Uncategorized

Starbucks’ first in-store Augmented Reality Experience

In case you were wondering which brands used new technologies like Augmented Reality in the past, here is a success story of one of the most-known brands in the entire world. In December 2017 Starbucks launched its first in-store AR experience in Shanghai, China. Customers had to stand in front of the roasting cask at the first Starbucks Reserve Roastery in Asia and they would see a staggeringly beautiful, two-story copper vessel adorned with nearly 3,000 hand-carved traditional Chinese chops or stamps.

The Shanghai Roastery was the first Starbucks in the world to offer an Augmented Reality experience to customers. Everyone could download the Roastery app when they enter the building. Visitors who did not download the Roastery app were given a QR to scan. When they point their phones at key features around the Roastery, such as the cask, new information was shown, as a digital tour guide. Along the way, customers were able to collect virtual badges, and once they’d earned all of them, they would receive a custom Roastery social media filter to share.

The experience wanted customers to fill as if they’d gone Through The Looking Glass, via a phone camera. People were able to watch an animated version of newly roasted beans dropping into the cask. They could virtually see them resting before they are whisked through copper pipes to the coffee bars, they also could read about the process a bean goes through on the way to becoming a cup of coffee. What’s more, the experience was exhibited all over the Roastery.

“It’s like Alice in Wonderland meets Willy Wonka,” said Emily Chang, at the time the senior vice president and chief marketing officer for Starbucks, China. “It’s one thing to imagine a fully integrated in-store and digital experience, which brings together the impressive scale of the Shanghai Roastery with the highest quality small-lot coffee beans. It’s quite another to watch the AR experience get built, and come to life.”

“We wanted to create a completely new brand experience for our customers,” said Chang. “Because you know, coffee is already such a deeply sensorial experience, even before the first sip: from hearing the unmistakable sound of beans being freshly ground to inhaling that rich aroma and sipping your perfect blend, brewed just right. We wanted to take that customer experience even further.”

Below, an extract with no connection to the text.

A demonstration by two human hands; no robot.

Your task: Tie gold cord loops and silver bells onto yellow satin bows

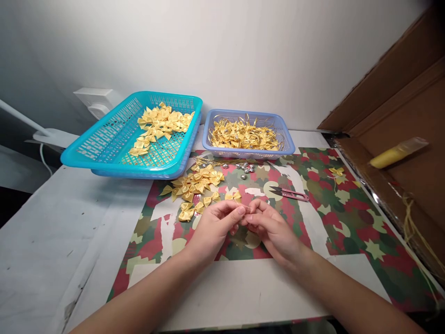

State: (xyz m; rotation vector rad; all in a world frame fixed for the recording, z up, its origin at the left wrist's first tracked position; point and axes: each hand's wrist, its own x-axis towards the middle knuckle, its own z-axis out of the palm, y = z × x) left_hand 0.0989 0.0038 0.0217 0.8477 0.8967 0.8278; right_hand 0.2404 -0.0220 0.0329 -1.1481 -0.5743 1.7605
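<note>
Both my hands are pinched nearly closed, left [216,221] and right [275,231] almost touching, with a skinny strand [245,207] between them, material too fine to tell. Just beyond: satiny yellow ribbon bows [194,182], shiny round bells [246,170]; farther back, a latticed turquoise plastic basket [114,166].

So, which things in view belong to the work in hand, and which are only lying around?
Probably in use:
- thin strand, held
- bows
- bells
- gold cords
- snips
- teal basket
- purple basket

Probably lying around:
- yellow tube
- cardboard
</note>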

For a warmer experience, the Roastery was decorated with rich wood. Customers could watch baristas handcraft beverages through brewing devices and discover an animated hummingbird flying across a wall made of multipaneled doors, each embedded with thousands of LED lights. Also, there were bakers who would bake bread and other delights. But the most important thing was the rich smell of coffee.

In order to see the menu, customers used the app, or point their phones at one of the icons hanging from the ceiling at various bars at the Roastery. Then, once they’ve explored, they can talk with one of the roaming baristas on the floor who helped them create and place an order exactly to their liking.

“With AR, we are able to go beyond educating, enabling, and engaging, to empowering our customers to experience the space on their own terms,” said Chang.